Stop the Steal Activists in the U.S. Latch On
The circulation of the video appears to have been boosted by its adoption into the multi-pronged campaign led by U.S. election conspiracy theorists like MyPillow CEO Mike Lindell– a major proponent of Stop the Steal conspiracies – against the use of electronic voting machines. Since the 2020 election, American election conspiracy theorists have promoted a myriad of claims targeting electronic voting machine companies, including Dominion, Smartmatic and others. Following the first round in the Brazilian election, Eduardo Bolsonaro took to “Lindell TV” to warn Trump supporters that they should “watch closely” the elections in Brazil, “to prevent things that could happen in your elections.” Meanwhile, Steve Bannon claimed on his podcast that for “the globalists” on the left, Bolsonaro is an even bigger threat than Trump.
There are some signs that false claims about voting machines in Brazil may feed back into the U.S., serving as further “proof” that election systems are untrustworthy.

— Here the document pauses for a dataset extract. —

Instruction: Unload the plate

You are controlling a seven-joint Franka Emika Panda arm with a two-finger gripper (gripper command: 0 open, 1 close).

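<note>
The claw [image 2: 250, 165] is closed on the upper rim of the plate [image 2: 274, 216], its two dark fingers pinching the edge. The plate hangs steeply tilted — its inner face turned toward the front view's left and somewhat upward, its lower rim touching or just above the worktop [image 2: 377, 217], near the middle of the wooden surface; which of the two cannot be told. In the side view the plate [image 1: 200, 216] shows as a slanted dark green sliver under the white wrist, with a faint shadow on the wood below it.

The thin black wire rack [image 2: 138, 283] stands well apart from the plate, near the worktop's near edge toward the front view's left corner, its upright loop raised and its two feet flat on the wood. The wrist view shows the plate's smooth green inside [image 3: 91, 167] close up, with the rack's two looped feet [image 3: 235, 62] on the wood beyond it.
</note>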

While Bolsonaro’s performance during the first round of voting exceeded expectations, accounts and communities based in the US and Europe still circulated the videos originating in Brazil that rehashed Smartmatic and Dominion conspiracy theories from the 2020 U.S. election cycle, possibly in a bid to corroborate their false claims.
Any “evidence” will do. Far from deflated by their losses in court, U.S. Stop the Steal activists have been emboldened by a single incident they believe serves to justify their case. Lately, these activists who built a social media presence pushing false claims about the 2020 US election have celebrated the Los Angeles District Attorney’s (LADA) announcement about the investigation into and arrest of the CEO of an IT company that was contracted for poll workers management – Konnech – over the potential mishandling of data. The investigation came after a months-long campaign on social media that alleged Konnech has ties to the CCP. Though it was explicitly noted by LADA that the “the alleged conduct had no impact on the tabulation of votes and did not alter election results,” the mere existence of the investigation is considered by election truthers as validation for a range of false claims.

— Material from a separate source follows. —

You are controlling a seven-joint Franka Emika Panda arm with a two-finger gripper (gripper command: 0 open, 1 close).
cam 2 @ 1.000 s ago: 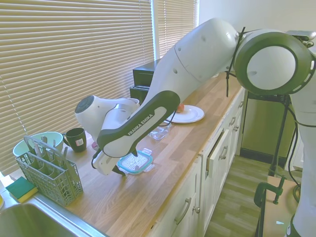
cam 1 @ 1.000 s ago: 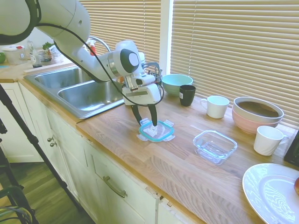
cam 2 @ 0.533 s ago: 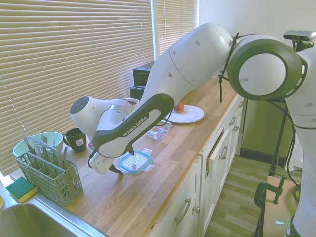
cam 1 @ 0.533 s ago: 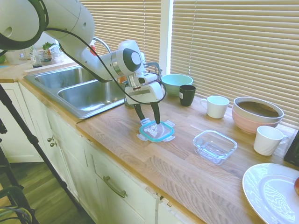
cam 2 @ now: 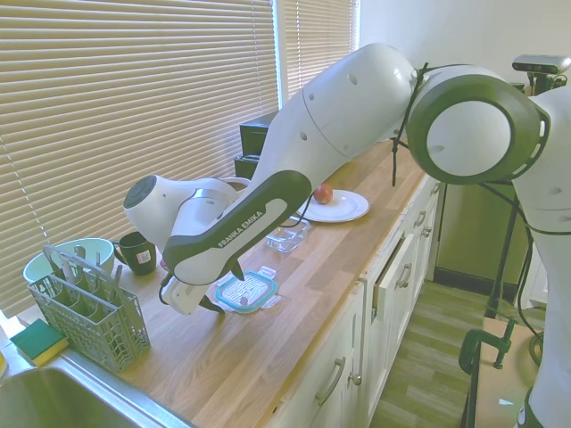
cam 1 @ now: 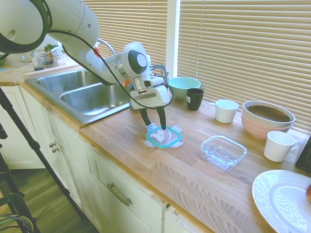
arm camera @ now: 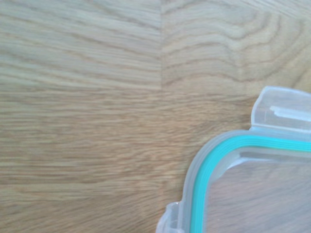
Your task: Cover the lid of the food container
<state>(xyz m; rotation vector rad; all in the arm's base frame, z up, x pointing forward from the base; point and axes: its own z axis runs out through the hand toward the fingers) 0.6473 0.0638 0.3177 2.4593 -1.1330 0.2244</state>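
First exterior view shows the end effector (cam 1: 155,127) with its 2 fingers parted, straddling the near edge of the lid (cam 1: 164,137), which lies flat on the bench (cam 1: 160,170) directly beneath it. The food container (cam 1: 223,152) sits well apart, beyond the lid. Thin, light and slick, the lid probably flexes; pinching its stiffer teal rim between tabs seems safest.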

Such false claims are already taking a toll on the integrity of U.S. elections, specifically on the level of local voting administration: county executives across the country are facing violent threats, contending with confused and angry constituents with a range of demands driven by suspicion of voting machines and the software that runs them. Now, the influencers who continue to stoke the flames of Stop the Steal have set their sights on Brazil, where they have found a new political champion.

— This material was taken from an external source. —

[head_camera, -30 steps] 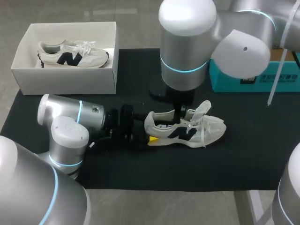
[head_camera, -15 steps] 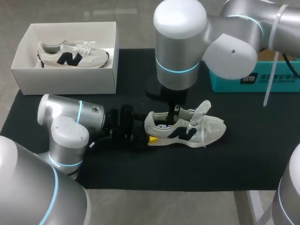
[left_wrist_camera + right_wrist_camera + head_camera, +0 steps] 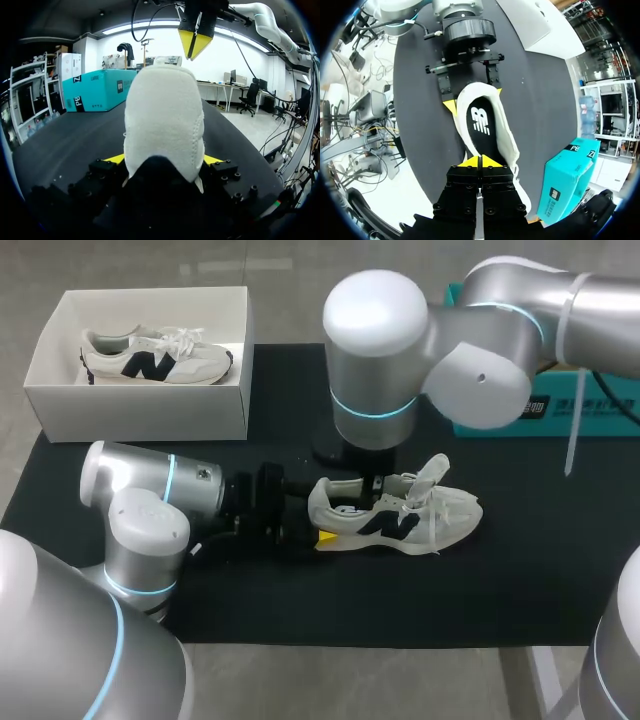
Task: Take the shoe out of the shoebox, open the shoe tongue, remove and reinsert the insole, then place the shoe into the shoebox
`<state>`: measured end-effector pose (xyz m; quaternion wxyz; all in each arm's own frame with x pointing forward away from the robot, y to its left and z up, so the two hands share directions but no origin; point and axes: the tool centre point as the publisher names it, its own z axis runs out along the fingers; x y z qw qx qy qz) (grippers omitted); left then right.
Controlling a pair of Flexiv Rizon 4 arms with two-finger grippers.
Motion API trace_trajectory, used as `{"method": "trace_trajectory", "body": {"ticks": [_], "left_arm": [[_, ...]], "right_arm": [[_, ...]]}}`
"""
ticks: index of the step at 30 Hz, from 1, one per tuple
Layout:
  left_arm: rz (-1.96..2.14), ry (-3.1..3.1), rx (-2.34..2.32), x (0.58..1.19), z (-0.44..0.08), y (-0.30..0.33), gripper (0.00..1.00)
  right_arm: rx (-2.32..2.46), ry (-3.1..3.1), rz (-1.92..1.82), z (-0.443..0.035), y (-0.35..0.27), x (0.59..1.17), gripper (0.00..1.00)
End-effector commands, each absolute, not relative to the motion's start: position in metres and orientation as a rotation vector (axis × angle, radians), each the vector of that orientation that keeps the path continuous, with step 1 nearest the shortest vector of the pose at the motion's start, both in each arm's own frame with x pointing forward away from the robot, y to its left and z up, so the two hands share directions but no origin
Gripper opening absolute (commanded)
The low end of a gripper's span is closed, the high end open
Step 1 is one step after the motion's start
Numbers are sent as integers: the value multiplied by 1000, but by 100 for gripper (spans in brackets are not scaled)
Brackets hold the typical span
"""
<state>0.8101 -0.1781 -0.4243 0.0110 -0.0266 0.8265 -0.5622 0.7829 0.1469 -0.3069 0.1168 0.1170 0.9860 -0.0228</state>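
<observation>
My black worktop [image 3: 520, 580], three things on it
White shoebox [image 3: 140, 410] at the far left corner; teal box [image 3: 610, 425] far right; white shoe [image 3: 395, 522] upright on its sole, mid-worktop.

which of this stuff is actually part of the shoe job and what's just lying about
Job: shoe on the table, its black insole, white shoebox, left fingers clamping the heel, right fingers shut above the shoe.
Lying about: teal box, second shoe inside the shoebox.

Cream shoe [image 3: 445, 512], black N; black insole [image 3: 481, 131], white logo
</observation>
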Motion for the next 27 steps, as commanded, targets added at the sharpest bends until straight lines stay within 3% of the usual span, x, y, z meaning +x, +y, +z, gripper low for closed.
{"method": "trace_trajectory", "body": {"ticks": [1, 27], "left_arm": [[-1755, 2577, -84, 810, -425, -178, 0], [-1755, 2577, -84, 810, -425, -178, 0]], "right_arm": [[338, 2898, -64, -322, 150, 791, 0], [296, 2905, -120, -336, 135, 806, 0]]}}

Disinformation Purveyors Act Local, Think Global
Whether the Brazilian election will produce the sort of chaos the U.S. suffered on January 6, 2021 remains to be seen. But if there is violence, it will be in part because of similar dynamics. And, the “evidence” of electoral fraud produced in Brazil may yet be re-used by conspiracy theorists in the U.S., as false claims born there are recycled for another cycle here, nurtured on right-wing platforms that are even less moderated than Facebook or Twitter.
This case highlights the challenge of contending with global nature of political disinformation. Without more robust and comprehensive multistakeholder policies and practices in place, the same playbook is likely to be adopted in a range of elections taking place over the next 12 months, particularly in areas where moderation is often lagging behind, such as in Nigeria, Sierra Leone, India, and Thailand. “Stop the Steal” may yet metastasize to other countries as it reverberates from Brazil and back to the U.S.